Sublimer c'est
renoncer à la satisfaction directe de la pulsion, à l'acte
d'accomplissement par lequel le sujet s'empare de l'objet sur le
mode sexuel, cannibalique ou sadique. Mais la motion inconsciente
n'est pas supprimée ni clivée ni refoulée. Elle se déplace vers un
autre mode de satisfaction plus conforme aux exigences sociales et
morales : métaphorisation. Délestée de sa finalité de maîtrise,
désexualisée, elle se convertit en projet culturel, tout en
conservant sa force créatrice, inventant une nouvelle direction et
un nouveau mode d'expression, par exemple pictural, musical ou
idéatif. On peut estimer que le fantasme initial est toujours là,
animant de sa puissance irrationnelle le projet créatif, mais
affecté d'un certain coefficient de raison, en accord avec le
principe de réalité. Reconnaissant le caractère asocial, voire
antisocial du désir originel, le sujet se montre capable d'un
déplacement d'objet, de projet, effectuant une sorte de mutation de
trajectoire, qui à la fois préserve la puissance désirante,
satisfait le désir lié au fantasme, et se range à la loi commune,
dans un compromis original et singulier. Cette opération n'a rien
d'évident, et on peut comprendre que Freud, peu satisfait de son
travail conceptuel, ait finalement détruit l'article qu'il avait
consacré à cette question.
Pour illustrer sa
conception de la sublimation Freud avait donné des exemples, fort
explicites en eux-mêmes, mais qui ne levaient pas entièrement les
problèmes de théorisation. En effet, il est bien difficile de
comprendre quelle force psychique est ici à l'oeuvre, quelle
admirable intelligence qui invente génialement une solution à un
problème si compliqué. Comment désexualiser sans perdre l'énergie
pulsionnelle? Comment trouver un compromis si astucieux entre le
principe de plaisir et le principe de réalité? Comment renoncer sans
renoncer vraiment, désinvestir d'un côté et réinvestissant de
l'autre? Déplacer tout en conservant l'énergie? Trouver des formes
nouvelles pour l'investissement pulsionnel sans tomber dans un plat
ritualisme social et culturel? Et pour faire bonne mesure Freud
déclare tout de go que la femme est en général fort peu encline, au
contraire de l'homme, à de telles concessions culturelles. Je n'en
sais rien, et je ne disputerai pas sur ce thème, d'ailleurs peu
instructif. Je me contenterai de constater que la plupart des grands
musiciens et philosophes sont des hommes.
Le renoncement peut
s'expliquer en partie par l'action si puissante du Surmoi et de
l'Idéal du moi : exposer tout de go ses fantasmes, espérer les
transcrire dans la réalité relève de l'inconscience et de
l'amoralité. Il faut donc transiger. Mais transiger tout en restant
fidèle à ses propres valeurs fondamentales, ou, autrement dit, en
donnant au fantasme fondamental d'autres moyens de s'exprimer.

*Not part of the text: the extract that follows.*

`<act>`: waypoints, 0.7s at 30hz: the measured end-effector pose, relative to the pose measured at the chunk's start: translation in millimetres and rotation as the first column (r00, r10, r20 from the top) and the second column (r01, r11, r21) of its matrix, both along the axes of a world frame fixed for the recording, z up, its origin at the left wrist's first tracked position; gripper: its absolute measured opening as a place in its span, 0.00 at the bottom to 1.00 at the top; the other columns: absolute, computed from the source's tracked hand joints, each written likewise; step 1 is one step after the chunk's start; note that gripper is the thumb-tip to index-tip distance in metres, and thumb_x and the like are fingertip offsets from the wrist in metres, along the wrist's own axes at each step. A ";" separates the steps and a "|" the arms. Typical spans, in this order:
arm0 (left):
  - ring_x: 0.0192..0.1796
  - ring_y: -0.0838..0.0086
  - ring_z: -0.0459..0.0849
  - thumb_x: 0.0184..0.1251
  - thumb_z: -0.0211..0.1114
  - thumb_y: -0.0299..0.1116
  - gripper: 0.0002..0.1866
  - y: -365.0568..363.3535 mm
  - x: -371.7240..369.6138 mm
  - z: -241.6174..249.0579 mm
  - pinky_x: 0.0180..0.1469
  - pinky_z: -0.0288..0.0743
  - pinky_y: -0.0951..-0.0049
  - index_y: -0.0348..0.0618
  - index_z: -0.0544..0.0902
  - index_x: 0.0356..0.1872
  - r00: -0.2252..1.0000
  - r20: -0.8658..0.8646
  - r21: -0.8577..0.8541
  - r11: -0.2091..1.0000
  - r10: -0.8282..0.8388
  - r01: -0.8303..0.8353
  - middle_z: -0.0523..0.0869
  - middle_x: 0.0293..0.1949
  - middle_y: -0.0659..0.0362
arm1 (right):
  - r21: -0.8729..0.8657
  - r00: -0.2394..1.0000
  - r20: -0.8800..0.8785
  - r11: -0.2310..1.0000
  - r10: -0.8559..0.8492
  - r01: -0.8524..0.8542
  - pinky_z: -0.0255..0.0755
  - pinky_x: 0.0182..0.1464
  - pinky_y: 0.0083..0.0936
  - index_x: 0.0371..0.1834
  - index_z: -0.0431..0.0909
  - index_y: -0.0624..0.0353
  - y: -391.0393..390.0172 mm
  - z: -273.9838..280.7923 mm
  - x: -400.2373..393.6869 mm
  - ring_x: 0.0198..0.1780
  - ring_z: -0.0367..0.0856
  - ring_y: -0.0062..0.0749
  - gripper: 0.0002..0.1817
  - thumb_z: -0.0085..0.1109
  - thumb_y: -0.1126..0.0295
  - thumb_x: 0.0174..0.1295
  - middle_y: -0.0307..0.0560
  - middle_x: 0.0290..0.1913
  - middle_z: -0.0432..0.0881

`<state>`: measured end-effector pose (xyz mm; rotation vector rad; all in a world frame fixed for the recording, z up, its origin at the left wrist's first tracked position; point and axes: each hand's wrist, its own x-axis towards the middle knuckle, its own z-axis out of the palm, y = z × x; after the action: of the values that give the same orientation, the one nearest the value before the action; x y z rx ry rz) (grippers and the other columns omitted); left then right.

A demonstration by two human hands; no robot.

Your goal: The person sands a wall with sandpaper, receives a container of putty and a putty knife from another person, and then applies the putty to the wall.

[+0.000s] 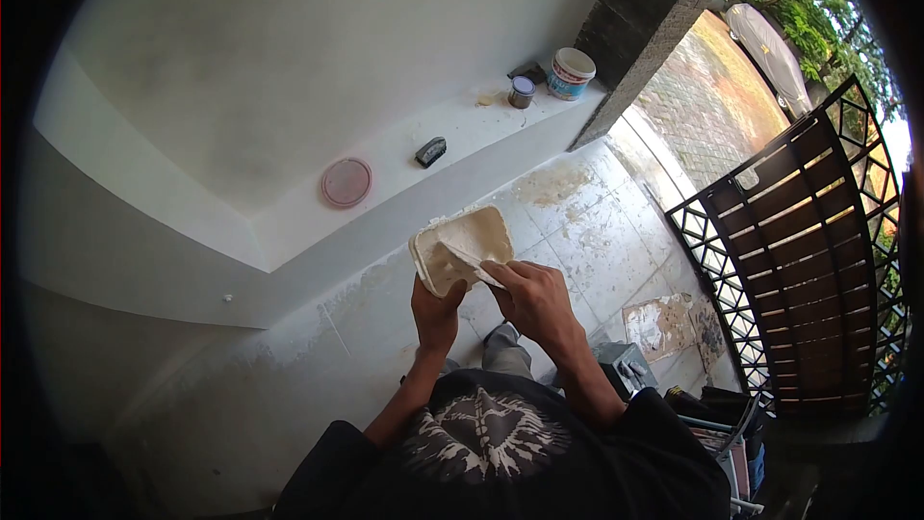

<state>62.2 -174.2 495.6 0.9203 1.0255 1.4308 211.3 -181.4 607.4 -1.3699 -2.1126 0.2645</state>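
Note:
A rectangular off-white plastic tub [416, 248], smeared inside with pale putty, is tilted in front of me. My left hand [438, 318] grips it from below on the near left side, thumb at the rim. In my right hand [541, 300], fingers are wrapped around a putty knife [465, 254] coated in the same pale material. Its blade reaches down into the tub; the handle is mostly hidden by my fingers.
On the white ledge [390, 188] lie a pinkish round lid [346, 182] and a dark block [431, 151]. A small can [522, 91] and a paint bucket [572, 74] stand farther along. To the right is a metal gate [789, 250]. Stained cardboard [659, 329] lies on the tiled floor.

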 end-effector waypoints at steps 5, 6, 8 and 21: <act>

Concession partielle, mais aussi infidèle fidélité. L'essentiel,
pour le sujet, reste toujours de vivre en relation intime avec son
fantasme, quitte à monnayer ce rapport au prix fort. Le prix de la
sublimation est évidemment très élevé, car il n'est jamais garanti
que ce à quoi je renonce soit correctement payé en retour. Je peux
découvrir que ma sublimation, loin de remporter quelque succès dans
le monde, se voit payée par le malheur, le rejet ou l'indifférence
publique. Voir les innombrables artistes morts au combat, ignorés ou
suicidés. Il faut une certaine dose de courage, ou d'aveuglement
narcissique, pour prendre un tel risque. Mais au fond qu'importe.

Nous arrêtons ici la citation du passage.